W ciągu tygodnia umówił się z trzema kolejnymi paniami, ale każda kończyła się podobnie. Najbardziej spektakularna była randka z Martą, lat 36, która od razu zwietrzyła podstęp:
– Mówiłeś, iż masz firmę. Czemu proponujesz dzielenie rachunku?
– No bo… reinwestuję zyski! – tłumaczył, ale ona już się zbierała, ledwie powstrzymując śmiech.
Pod koniec miesiąca Tadeusz zrozumiał: bogate kobietki go nie chcą. Niesprawiedliwość! Przecież choćby się mył przed randkami, a one – niewdzięcznice.
I wtedy w jego sercu zrodziła się mroczna transformacja. Rozgoryczony, wrócił do sieci, by mścić się na całym żeńskim świecie. Pod każdym zdjęciem atrakcyjnej kobiety pisał: „Tylko kasy szukasz, co? Serce masz z lodu!”.
Na blogu modowej influencerki zostawił komentarz: „Po co tyle szminek? I tak nikt cię nie weźmie”.

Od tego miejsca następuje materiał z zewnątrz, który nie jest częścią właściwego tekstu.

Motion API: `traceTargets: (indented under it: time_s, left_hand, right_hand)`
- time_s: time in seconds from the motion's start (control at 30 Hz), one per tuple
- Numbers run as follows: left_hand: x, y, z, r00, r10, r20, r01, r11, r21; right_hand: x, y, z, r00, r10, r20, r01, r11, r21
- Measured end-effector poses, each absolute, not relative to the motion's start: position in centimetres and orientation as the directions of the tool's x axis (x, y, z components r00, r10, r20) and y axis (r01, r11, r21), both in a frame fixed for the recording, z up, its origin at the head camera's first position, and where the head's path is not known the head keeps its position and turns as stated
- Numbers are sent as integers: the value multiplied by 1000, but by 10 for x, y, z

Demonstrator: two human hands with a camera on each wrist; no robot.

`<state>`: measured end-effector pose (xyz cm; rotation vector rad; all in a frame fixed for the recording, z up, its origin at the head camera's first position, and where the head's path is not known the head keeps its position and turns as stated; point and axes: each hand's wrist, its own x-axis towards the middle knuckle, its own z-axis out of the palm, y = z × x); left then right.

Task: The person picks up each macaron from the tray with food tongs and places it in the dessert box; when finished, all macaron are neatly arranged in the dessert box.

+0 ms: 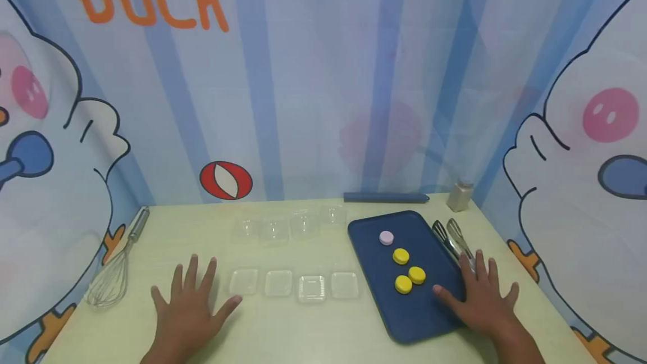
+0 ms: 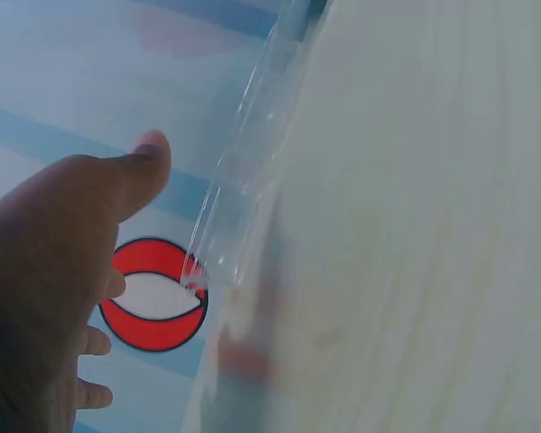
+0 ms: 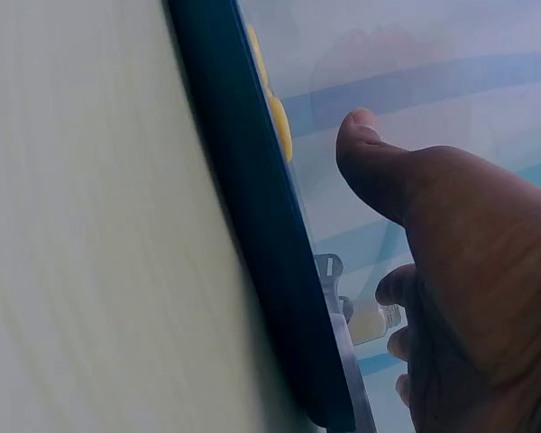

Pod filmikiem z treningu oburzał się: „Te mięśnie to odstraszacz mężczyzn!”.
Najzabawniejsze, iż nikt choćby nie odpowiadał – tylko blokowali go kolejno.
A Mruczek, patrząc na niego, cicho mruczał: „Może jednak znajdziesz robotę?”.
Tadeusz coraz częściej zastanawiał się… Może szczęście to nie jachty i ratatouille, tylko wieczory z wiernym kotem? Kto wie.